* _YOUR TASK_
Your task is to restate word for word the line containing "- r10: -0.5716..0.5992" and each line that follows it in the listing, and only those.

________________________________________

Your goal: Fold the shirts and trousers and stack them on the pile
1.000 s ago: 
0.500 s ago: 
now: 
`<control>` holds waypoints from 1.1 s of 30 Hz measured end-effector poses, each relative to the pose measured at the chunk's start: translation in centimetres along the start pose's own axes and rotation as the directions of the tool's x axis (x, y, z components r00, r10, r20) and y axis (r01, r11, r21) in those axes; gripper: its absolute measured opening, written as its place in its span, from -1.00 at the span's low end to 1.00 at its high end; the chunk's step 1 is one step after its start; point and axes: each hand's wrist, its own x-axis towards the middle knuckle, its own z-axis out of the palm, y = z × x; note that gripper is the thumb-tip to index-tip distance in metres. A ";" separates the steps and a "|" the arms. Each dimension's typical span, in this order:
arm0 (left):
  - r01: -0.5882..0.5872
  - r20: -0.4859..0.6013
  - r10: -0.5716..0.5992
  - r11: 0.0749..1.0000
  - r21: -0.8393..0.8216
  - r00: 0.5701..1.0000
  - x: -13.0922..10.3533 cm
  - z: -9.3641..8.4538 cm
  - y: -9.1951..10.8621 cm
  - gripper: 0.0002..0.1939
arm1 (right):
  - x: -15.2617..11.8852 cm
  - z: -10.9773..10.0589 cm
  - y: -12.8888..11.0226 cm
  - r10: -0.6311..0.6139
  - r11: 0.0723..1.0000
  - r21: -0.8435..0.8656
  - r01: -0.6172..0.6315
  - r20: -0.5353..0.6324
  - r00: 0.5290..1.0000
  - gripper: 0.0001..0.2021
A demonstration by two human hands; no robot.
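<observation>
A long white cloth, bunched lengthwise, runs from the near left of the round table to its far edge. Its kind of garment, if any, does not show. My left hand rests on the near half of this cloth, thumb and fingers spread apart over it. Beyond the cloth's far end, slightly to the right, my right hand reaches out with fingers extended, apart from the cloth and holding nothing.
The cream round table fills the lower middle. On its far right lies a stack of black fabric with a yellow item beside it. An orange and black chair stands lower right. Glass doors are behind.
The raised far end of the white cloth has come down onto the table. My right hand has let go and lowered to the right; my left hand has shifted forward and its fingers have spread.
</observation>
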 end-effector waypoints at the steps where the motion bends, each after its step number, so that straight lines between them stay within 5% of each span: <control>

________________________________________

* _REPLY_
  - r10: -0.5716..0.5992
  - r11: 0.0749..1.0000
  - r21: -0.8393..0.8216
  - r00: 0.5701..1.0000
  - x: -13.0922..10.3533 cm
  - z: -9.3641..8.4538 cm
  - y: -9.1951..10.8621 cm
  - gripper: 0.0002..0.1939
arm1 (right):
  - x: -15.2617..11.8852 cm
  - z: -10.9773..10.0589 cm
  - y: -12.8888..11.0226 cm
  - r10: -0.6311..0.6139
  - r11: 0.0723..1.0000
  - r21: -0.8435..0.8656
  - r01: -0.6172..0.6315
  - r20: -0.5353..0.6324
  - r00: 0.5290..1.0000
  - gripper: 0.0001..0.2021
A demonstration by two human hands; no robot.
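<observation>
A long white cloth, bunched lengthwise, runs from the near left of the round table to its far edge. Its kind of garment, if any, does not show. My left hand rests on the near half of this cloth, thumb and fingers spread apart over it. Beyond the cloth's far end, slightly to the right, my right hand reaches out with fingers extended, apart from the cloth and holding nothing.
The cream round table fills the lower middle. On its far right lies a stack of black fabric with a yellow item beside it. An orange and black chair stands lower right. Glass doors are behind.
The raised far end of the white cloth has come down onto the table. My right hand has let go and lowered to the right; my left hand has shifted forward and its fingers have spread.
</observation>
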 end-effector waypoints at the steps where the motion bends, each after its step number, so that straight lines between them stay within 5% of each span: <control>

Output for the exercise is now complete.